Thea, córka wodza Paznina, jednego z plemion walczących w brudnym postapokaliptycznym świecie na miarę „Mad Maxa”, tyle że rozrzuconego na dryfujących wyspach, podąża szlakiem krzywd i wymierzania sprawiedliwości w krwawej zemście. Nos za nos, ręka za rękę, najcenniejsze za to, co najbliższe sercu… i najbardziej potrzebne do przetrwania. Liczba ran – zarówno fizycznych, jak i psychicznych – ciągnie się jak anakonda.
W całym tym szaleństwie tylko Rollo, młodszy brat Thei, i wydobyty ze złomu wojskowy android zdają się nie ulegać wirującej spirali wendetty. Przemoc donikąd nie prowadzi, a zaślepionym krwią plemionom trzeba aż pokazać, że robot może zachowywać się bardziej ludzko, by przypomnieli sobie, czym jest człowieczeństwo.
To robi wrażenie, ale tylko z dystansu. Wielką nienawiść pomiędzy w gruncie rzeczy niezbyt różniącymi się plemionami można pokonać jedynie większym poświęceniem lub mozolną pracą od podstaw. I to chyba całkiem naturalne, że gdzieś na uboczu tworzy się mała grupka, która odrzuca walkę i szuka pokoju, choćby miało to wydawać się naiwne.
Przerwa w środku
Johnson nie zna hamulców. Cliffhanger, który zawiesił między tomami, mocno uderza, bo to sam środek dynamicznej sceny, w której bohaterka ratuje brata na pędzącym skuterze i z zawrotną prędkością spada w pewną śmierć. Oczywiście, można było się domyślić, że na początku drugiej połowy nikt nie zginie – przecież cała reszta historii jeszcze przed nami.
A jeśli komuś taka przerwa przeszkadza, w teatrze antrakt przecież nikogo nie dziwi. Dzięki temu zabiegowi „Extremity. Wojowniczka” startuje z ogromnym impetem, a dopiero po zderzeniu z twardym otwarciem nadchodzi chwila wyciszenia. To moment kluczowy, w którym bohaterka przechodzi metamorfozę, by wrócić do głównego wątku odmieniona i gotowa na kolejne wyzwania. Była artystką, przez wojenne zawirowania stała się wojowniczką. Teraz los wyznacza jej jeszcze ważniejszą rolę – wybawicielki wskazującej drogę do pokoju. Aby przemiana nabrała siły, potrzebny jest jednak symbol poświęcenia. Może ta ostatnia ofiara naprawdę będzie ostatnią.

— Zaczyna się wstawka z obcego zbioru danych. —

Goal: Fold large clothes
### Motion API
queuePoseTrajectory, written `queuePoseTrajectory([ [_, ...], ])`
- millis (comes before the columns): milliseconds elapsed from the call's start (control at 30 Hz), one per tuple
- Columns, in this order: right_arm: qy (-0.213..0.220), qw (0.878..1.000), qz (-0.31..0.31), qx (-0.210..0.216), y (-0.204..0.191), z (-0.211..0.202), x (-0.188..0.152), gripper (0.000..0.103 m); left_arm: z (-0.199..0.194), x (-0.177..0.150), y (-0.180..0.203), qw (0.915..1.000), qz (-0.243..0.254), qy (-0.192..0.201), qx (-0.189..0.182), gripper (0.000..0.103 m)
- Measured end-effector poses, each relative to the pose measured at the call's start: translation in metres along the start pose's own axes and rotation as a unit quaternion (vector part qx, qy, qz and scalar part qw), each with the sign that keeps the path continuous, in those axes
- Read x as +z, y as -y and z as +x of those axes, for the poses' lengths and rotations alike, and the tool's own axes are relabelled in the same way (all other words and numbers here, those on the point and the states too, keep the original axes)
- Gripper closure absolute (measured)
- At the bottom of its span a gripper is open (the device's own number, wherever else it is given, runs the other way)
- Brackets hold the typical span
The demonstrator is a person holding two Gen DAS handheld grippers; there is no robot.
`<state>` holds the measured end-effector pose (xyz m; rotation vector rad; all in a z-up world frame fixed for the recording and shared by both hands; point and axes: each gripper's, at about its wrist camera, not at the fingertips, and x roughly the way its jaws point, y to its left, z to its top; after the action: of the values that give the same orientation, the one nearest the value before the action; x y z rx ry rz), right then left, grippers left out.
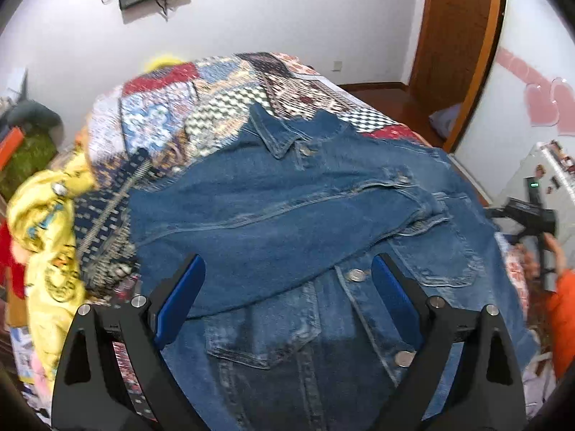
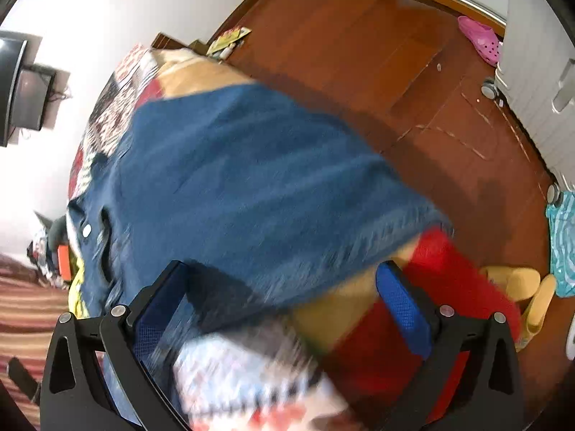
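**One denim jacket spread on the bed, both grippers wide open**

One jacket [image 1: 305, 215] is being shown lying on the quilt [image 1: 201, 107] of the bed, collar toward the far wall and one sleeve folded across its chest. Three metal buttons are being counted on its front in the left view. The left gripper [image 1: 287, 280] is being held just above the jacket's lower half, its two blue pads spread wide with nothing between them. The right gripper [image 2: 284, 287] is likewise being held wide open and empty over the jacket [image 2: 251, 179] near the bed's edge; that view is blurred, so contact with the cloth cannot be told. One yellow garment [image 1: 46, 237] is being seen bunched beside the quilt. One pink shoe [image 2: 481, 39] is lying on the wooden floor [image 2: 359, 54].
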<state>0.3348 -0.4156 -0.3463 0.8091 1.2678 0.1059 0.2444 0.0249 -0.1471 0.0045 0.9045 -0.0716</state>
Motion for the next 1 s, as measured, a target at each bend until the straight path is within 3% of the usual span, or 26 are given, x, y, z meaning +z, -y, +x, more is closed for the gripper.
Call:
queuePoseTrajectory([
  [100, 0.008, 0.999, 0.051, 0.015, 0.013, 0.007, 0.008, 0.0, 0.003, -0.004, -0.004, 0.9999, -0.01, -0.009, -0.006, 0.009],
  [167, 0.017, 0.998, 0.062, 0.003, 0.009, 0.006, 0.014, 0.002, 0.006, -0.009, -0.007, 0.9998, -0.014, -0.015, -0.002, 0.009],
  [267, 0.036, 0.998, 0.056, -0.023, 0.002, 0.002, 0.017, 0.025, 0.009, -0.016, -0.015, 0.9993, -0.029, -0.026, -0.002, 0.009],
  [333, 0.049, 0.997, 0.051, -0.035, -0.003, -0.005, 0.018, 0.053, 0.009, -0.02, -0.022, 0.9989, -0.039, -0.027, -0.002, 0.009],
  [400, 0.057, 0.996, 0.044, -0.045, -0.009, -0.01, 0.018, 0.07, 0.008, -0.022, -0.028, 0.9985, -0.048, -0.026, -0.003, 0.009],
  [500, 0.074, 0.995, 0.022, -0.059, -0.017, -0.021, 0.018, 0.086, 0.004, -0.025, -0.038, 0.9979, -0.061, -0.02, -0.006, 0.009],
  [633, 0.127, 0.99, -0.026, -0.049, -0.048, -0.053, 0.021, 0.091, -0.001, -0.027, -0.05, 0.9974, -0.07, -0.013, -0.002, 0.009],
  [833, 0.198, 0.971, -0.13, 0.001, -0.144, -0.112, 0.006, 0.092, -0.006, -0.034, -0.058, 0.9967, -0.079, -0.007, -0.014, 0.009],
  [1000, 0.179, 0.949, -0.25, 0.07, -0.221, -0.11, -0.046, 0.092, -0.005, -0.035, -0.055, 0.9959, -0.083, -0.01, -0.035, 0.009],
])
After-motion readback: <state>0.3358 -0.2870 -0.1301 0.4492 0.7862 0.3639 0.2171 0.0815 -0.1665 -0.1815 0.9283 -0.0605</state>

Ilustracje – prawdziwy pokaz mięcha
Daniem głównym w tej rozpędzonej historii są dla mnie ilustracje Daniela Warrena Johnsona. Sama opowieść nie jest szczególnie skomplikowana, opiera się na znanych kliszach, a naiwne poszukiwanie harmonii i pokoju zostawia lekki zgrzyt między zębami. Za to ilustracje? To czyste mięcho. Masa szczegółów, brudna rzeczywistość, rozmazane onomatopeje, dynamizm podkreślany rozedrganymi kreskami i liniami uwydatniającymi perspektywę. Bywa, że trzeba przekręcić komiks na bok, co zawsze przypomina mi piękne czasy, gdy zaczytywałem się w „Spider-Manie” McFarlane’a.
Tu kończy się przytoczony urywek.